Your objective:
Starting with the first line, output the data exactly, through to the last line.

Data segment:
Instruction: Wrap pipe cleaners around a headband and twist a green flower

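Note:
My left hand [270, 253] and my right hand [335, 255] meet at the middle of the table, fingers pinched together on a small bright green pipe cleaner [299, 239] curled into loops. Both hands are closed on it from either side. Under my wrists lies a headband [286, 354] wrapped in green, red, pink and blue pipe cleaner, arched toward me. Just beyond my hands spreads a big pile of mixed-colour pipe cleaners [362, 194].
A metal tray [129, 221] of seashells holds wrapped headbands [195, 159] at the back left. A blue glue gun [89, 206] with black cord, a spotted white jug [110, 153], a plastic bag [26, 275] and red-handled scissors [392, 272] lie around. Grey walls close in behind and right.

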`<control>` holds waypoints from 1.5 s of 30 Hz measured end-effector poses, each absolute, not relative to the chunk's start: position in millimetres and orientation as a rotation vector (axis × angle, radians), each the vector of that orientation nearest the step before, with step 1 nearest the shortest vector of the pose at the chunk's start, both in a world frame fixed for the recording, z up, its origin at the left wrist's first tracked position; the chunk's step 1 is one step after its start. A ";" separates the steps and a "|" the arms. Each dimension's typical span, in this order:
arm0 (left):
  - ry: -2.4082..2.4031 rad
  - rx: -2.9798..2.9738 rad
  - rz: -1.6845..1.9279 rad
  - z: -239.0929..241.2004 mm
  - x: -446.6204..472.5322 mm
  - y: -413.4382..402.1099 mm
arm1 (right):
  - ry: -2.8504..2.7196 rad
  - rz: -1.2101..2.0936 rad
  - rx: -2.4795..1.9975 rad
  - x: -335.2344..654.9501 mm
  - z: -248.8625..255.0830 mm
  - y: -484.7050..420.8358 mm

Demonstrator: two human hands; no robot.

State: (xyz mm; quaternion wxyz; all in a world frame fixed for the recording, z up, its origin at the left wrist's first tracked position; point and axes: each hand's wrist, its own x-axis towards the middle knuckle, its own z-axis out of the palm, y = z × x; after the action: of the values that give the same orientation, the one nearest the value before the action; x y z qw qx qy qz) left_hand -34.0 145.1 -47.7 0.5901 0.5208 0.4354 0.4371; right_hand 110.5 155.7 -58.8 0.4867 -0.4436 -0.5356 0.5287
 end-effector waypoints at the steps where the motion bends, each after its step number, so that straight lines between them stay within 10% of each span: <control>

Response to this task:
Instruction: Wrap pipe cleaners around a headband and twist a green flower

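Note:
My left hand [270, 253] and my right hand [335, 255] meet at the middle of the table, fingers pinched together on a small bright green pipe cleaner [299, 239] curled into loops. Both hands are closed on it from either side. Under my wrists lies a headband [286, 354] wrapped in green, red, pink and blue pipe cleaner, arched toward me. Just beyond my hands spreads a big pile of mixed-colour pipe cleaners [362, 194].
A metal tray [129, 221] of seashells holds wrapped headbands [195, 159] at the back left. A blue glue gun [89, 206] with black cord, a spotted white jug [110, 153], a plastic bag [26, 275] and red-handled scissors [392, 272] lie around. Grey walls close in behind and right.
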
`<control>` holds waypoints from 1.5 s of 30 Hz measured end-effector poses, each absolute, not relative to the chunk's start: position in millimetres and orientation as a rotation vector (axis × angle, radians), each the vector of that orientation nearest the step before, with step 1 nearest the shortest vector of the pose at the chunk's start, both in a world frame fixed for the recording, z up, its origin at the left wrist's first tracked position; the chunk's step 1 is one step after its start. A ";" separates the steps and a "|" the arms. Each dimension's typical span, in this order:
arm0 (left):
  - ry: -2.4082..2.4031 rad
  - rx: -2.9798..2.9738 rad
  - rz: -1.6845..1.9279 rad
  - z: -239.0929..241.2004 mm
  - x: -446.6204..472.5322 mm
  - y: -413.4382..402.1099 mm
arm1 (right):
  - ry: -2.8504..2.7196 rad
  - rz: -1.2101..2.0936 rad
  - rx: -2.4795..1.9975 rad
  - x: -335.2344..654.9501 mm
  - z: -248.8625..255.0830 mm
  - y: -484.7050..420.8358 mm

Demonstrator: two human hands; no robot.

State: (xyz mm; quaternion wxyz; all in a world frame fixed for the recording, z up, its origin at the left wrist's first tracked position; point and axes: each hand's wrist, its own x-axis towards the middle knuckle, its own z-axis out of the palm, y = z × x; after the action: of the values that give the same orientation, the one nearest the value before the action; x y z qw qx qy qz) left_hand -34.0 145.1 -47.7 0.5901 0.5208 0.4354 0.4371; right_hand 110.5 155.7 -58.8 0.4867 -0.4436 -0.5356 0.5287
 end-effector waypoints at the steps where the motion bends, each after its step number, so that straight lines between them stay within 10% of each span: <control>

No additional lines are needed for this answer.